Victim advocacy groups do not accept this framing. For families of those killed by individuals subsequently enrolled in these programmes, the use of public funds to compensate offenders for NHS advisory work raises questions that go beyond clinical philosophy. The concern is not solely financial. It is that the state, through its own health infrastructure, has quietly elevated individuals responsible for grave harm into positions that carry a degree of professional legitimacy, without any formal mechanism for public accountability.

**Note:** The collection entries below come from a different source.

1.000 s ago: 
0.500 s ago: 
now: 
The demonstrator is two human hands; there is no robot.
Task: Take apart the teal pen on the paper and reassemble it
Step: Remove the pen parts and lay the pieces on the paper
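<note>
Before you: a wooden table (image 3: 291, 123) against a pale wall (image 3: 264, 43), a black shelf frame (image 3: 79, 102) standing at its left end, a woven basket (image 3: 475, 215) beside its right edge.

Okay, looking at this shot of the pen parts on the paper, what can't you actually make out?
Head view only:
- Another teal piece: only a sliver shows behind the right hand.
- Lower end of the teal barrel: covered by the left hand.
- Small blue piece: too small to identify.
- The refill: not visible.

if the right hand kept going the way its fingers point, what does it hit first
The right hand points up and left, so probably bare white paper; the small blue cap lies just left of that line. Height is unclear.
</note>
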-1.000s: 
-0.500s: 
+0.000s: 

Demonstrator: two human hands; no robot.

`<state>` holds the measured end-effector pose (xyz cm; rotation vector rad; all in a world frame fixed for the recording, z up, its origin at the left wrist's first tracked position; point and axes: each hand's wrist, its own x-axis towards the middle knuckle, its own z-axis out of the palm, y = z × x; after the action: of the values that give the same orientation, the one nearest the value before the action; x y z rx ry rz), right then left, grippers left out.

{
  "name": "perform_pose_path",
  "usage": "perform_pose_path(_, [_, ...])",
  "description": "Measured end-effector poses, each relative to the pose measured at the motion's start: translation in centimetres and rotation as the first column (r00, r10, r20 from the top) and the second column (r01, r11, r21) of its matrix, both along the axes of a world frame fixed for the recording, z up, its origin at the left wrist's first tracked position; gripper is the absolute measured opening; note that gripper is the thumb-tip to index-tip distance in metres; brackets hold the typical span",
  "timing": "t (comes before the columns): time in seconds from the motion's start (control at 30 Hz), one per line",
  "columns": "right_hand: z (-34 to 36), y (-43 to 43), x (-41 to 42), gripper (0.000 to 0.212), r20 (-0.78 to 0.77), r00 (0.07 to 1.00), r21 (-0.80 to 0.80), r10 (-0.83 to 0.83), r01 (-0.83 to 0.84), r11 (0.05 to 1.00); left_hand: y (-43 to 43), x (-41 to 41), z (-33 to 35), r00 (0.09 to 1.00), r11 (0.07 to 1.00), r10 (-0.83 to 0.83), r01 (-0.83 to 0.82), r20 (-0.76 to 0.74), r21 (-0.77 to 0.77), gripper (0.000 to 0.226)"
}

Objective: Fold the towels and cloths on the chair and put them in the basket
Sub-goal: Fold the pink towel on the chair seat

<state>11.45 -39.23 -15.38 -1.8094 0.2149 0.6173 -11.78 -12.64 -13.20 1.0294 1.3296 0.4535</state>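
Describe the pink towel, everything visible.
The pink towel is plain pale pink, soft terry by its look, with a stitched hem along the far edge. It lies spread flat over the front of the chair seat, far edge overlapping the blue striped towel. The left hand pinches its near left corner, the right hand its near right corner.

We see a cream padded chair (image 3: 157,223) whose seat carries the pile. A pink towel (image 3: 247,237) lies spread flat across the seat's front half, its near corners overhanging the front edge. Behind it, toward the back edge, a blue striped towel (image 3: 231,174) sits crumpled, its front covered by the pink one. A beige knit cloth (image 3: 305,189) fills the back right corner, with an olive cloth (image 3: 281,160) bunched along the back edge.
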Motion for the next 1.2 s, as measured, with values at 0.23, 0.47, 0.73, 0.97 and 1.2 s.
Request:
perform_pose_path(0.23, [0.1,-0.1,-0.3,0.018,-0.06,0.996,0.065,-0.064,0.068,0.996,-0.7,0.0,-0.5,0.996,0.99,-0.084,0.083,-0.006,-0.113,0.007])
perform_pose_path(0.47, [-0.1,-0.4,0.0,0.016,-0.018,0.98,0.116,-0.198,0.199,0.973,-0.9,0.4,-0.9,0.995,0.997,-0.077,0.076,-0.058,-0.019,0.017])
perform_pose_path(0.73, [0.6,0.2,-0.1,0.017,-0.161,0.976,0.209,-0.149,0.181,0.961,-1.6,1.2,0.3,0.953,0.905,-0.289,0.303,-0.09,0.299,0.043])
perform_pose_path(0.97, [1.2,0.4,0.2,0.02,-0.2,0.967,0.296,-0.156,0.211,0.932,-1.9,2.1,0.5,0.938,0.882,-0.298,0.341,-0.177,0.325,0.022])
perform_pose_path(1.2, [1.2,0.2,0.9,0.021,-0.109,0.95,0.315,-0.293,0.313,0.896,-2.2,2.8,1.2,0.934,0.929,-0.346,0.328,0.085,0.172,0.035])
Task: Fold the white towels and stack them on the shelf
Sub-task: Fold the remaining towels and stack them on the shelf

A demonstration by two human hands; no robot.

The Department of Health and Social Care has not issued guidance specifically governing EbE participation by individuals convicted of violent offences. In response to questions about the programme, the DHSC stated that commissioning decisions are the responsibility of individual trusts and that patient involvement in service improvement is consistent with established NHS policy. It did not address the absence of a national oversight framework for high-risk consultants.

The tension the programme produces is not simply between rehabilitation and punishment. It sits inside a narrower and more uncomfortable question about transparency. The NHS operates these arrangements without any requirement to disclose them. There is no published list of offences held by EbE consultants, no formal process for informing the public which trusts employ them, and no mechanism by which families of victims are made aware. The programme's clinical rationale may be coherent. Its governance is not.

Whether the recovery model can accommodate this degree of opacity while retaining public confidence is a question that neither NHS England nor the DHSC has yet been asked to answer formally. It may not remain unasked for long.